Rolls Royce is a great example of the service-oriented revenue model in action. Rolls-Royce maintains and repairs jet engines for their customers, but instead of being paid to fix a problem, they are paid for continuous uptime. Rolls Royce makes more money when the planes are in the air than when they are grounded. This model provides great incentive for the company and great value for their customers — a win-win scenario.

FANUC, an industrial robot manufacturer, is another example. Using the Cisco Intercloud Fabric for Business, FANUC built a highly secure hybrid cloud to extend its existing data center to customers’ premises. Manufacturing robots have sensors that deliver operational data from the manufacturing floor to the Cisco Intercloud. FANUC can analyze the data to gain visibility into robot performance. This solution makes it possible for FANUC to reduce their customer’s manufacturing downtime and streamline robot operation.

In a services-oriented revenue model, you get paid for providing value related to asset utilization, employee productivity, sustainability, innovation, supply chain/logistics, or the customer experience. All these outcomes require greater cooperation and connectivity across expanded ecosystems, as data is captured, processed, and shared in new ways. Such outcome-based strategies enhance the customer relationship, given the level of insight into the end users’ real-time challenges.
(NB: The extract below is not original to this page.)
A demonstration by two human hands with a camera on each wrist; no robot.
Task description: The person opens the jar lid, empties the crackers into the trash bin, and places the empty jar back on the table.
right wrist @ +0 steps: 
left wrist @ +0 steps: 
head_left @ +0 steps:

The shift to a services-oriented revenue model cannot happen overnight. This is a change that must be part of an organization-wide digital business transformation journey. To unlock the full potential of the digital opportunity, you’ll need to converge your services journey with your digital journey to transform into a digital manufacturer.

Is it worth it? I believe so. With fundamental digital capabilities in place, you will have greater business agility to leapfrog competitors, create organizational efficiencies and reduce silos, as you build a new customer, partner, and organizational experience for the digital age.

Where are you on the journey to become a digital manufacturer?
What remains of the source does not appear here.